DelayedCommitProtocol¶

DelayedCommitProtocol is a FileCommitProtocol (Apache Spark) to write out data to a directory and return the files added.

DelayedCommitProtocol is used to model a distributed write that is orchestrated by the Spark driver with the write itself happening on executors.

Note

FileCommitProtocol allows to track a write job (with a write task per partition) and inform the driver when all the write tasks finished successfully (and were committed) to consider the write job completed.

TaskCommitMessage (Spark Core) allows to "transfer" the file names added (written out) on the executors to the driver for the optimistic transactional writer.

Creating Instance¶

DelayedCommitProtocol takes the following to be created:

Job ID
Data path
Length of the random prefix

DelayedCommitProtocol is created when:

TransactionalWrite is requested for a committer (to write data out to the directory)

Job ID¶

DelayedCommitProtocol is given a job ID that is always delta.

Unused

The Job ID does not seem to be used.

Data Path¶

DelayedCommitProtocol is given a path when created.

The path is the data directory of a delta table (this DelayedCommitProtocol coordinates a write process to)

Length of Random Prefix¶

DelayedCommitProtocol can be given a randomPrefixLength when created.

The randomPrefixLength is always undefined (None).

Change Data Feed Partition Handling¶

DelayedCommitProtocol defines 3 values to support Change Data Feed:

__is_cdc=false
__is_cdc=true
A Regex to match on __is_cdc=true text

DelayedCommitProtocol uses them for newTaskTempFile (to create temporary files in _change_data directory instead based on the regular expression).

Added Files (on Executors)¶

addedFiles: ArrayBuffer[(Map[String, String], String)]

DelayedCommitProtocol uses addedFiles internal registry to track the partition values (if writing happened to a partitioned table) and the relative paths of the files that were added by a write task.

addedFiles is used on executors only.

addedFiles is initialized (as an empty collection) when setting up a task.

addedFiles is used when:

DelayedCommitProtocol is requested to commit a task (on an executor and create a TaskCommitMessage with the files added while a task was writing data out)

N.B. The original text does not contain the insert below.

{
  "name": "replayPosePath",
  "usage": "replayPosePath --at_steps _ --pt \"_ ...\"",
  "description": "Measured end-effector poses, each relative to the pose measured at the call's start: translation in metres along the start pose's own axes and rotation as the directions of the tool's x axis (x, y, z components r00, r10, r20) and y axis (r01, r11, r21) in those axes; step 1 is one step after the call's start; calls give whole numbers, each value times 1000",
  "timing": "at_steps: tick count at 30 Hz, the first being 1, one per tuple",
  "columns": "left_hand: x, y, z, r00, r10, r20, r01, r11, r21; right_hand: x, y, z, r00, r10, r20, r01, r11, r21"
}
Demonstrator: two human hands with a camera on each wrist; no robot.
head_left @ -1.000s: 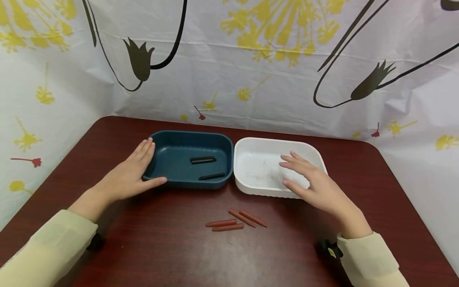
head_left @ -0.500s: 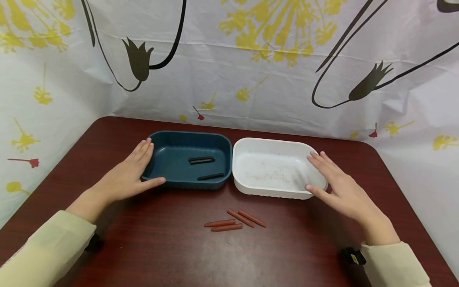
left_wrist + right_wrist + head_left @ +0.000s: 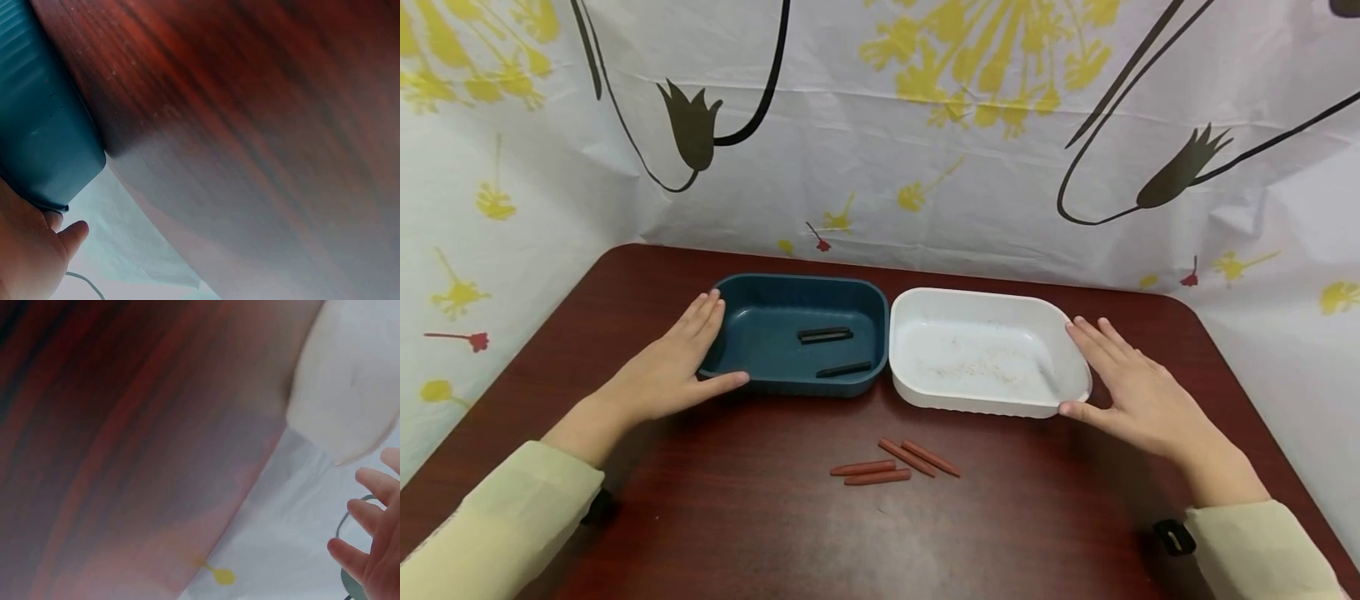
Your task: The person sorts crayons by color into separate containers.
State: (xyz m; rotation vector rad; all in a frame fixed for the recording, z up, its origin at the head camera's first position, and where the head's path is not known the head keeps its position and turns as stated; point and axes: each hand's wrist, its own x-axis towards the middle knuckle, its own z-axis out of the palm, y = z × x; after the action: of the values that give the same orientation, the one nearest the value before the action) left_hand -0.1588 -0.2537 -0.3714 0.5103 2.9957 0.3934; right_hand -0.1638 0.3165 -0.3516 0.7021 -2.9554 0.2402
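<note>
Left hand (image 3: 662, 375) flat, grip open, against left end of blue tray (image 3: 850, 293); right hand (image 3: 1138, 396) likewise open at right end of white tray (image 3: 977, 296). Both on bench (image 3: 700, 517). Trays judged light, rigid, smooth plastic; best held by rim.

From my head view, even, bright light falls from above, leaving a soft sheen on the table (image 3: 880, 542) near me and faint shadows under both hands. My wrist views are blurred, washed-out close-ups.

Two trays (image 3: 985, 400), four red crayons (image 3: 895, 464), two black (image 3: 823, 334).
</note>
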Motion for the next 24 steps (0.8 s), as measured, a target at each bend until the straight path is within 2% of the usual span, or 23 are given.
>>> replayPosePath --at_steps 5,19,24 --pt "0 0 1 1000 1 -3 -1 1000 3 2 5 3 1000 8 29 -6 998 -59" --pt "0 -1 0 1000 13 -2 -13 1000 -2 7 8 12 996 0 88 5 998 -56" --pt "-1 0 -2 999 49 -12 -48 999 13 7 7 12 992 -9 124 18 997 -75"
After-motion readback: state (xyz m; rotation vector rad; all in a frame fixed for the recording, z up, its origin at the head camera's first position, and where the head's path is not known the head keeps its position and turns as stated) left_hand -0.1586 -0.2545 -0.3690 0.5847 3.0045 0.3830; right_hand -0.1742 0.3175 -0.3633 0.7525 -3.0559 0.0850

Added Statuses (on Driver)¶

addedStatuses: ArrayBuffer[AddFile]

DelayedCommitProtocol uses addedStatuses internal registry to track the AddFile files added by write tasks (on executors) once all they finish successfully and the write job is committed (on a driver).

addedStatuses is used on the driver only.

addedStatuses is used when:

DelayedCommitProtocol is requested to commit a job (on a driver)
TransactionalWrite is requested to write out a structured query

AddCDCFiles¶

changeFiles: ArrayBuffer[AddCDCFile]

DelayedCommitProtocol uses changeFiles internal registry to track the AddCDCFile files added by write tasks (on executors) once all they finish successfully and the write job is committed (on a driver).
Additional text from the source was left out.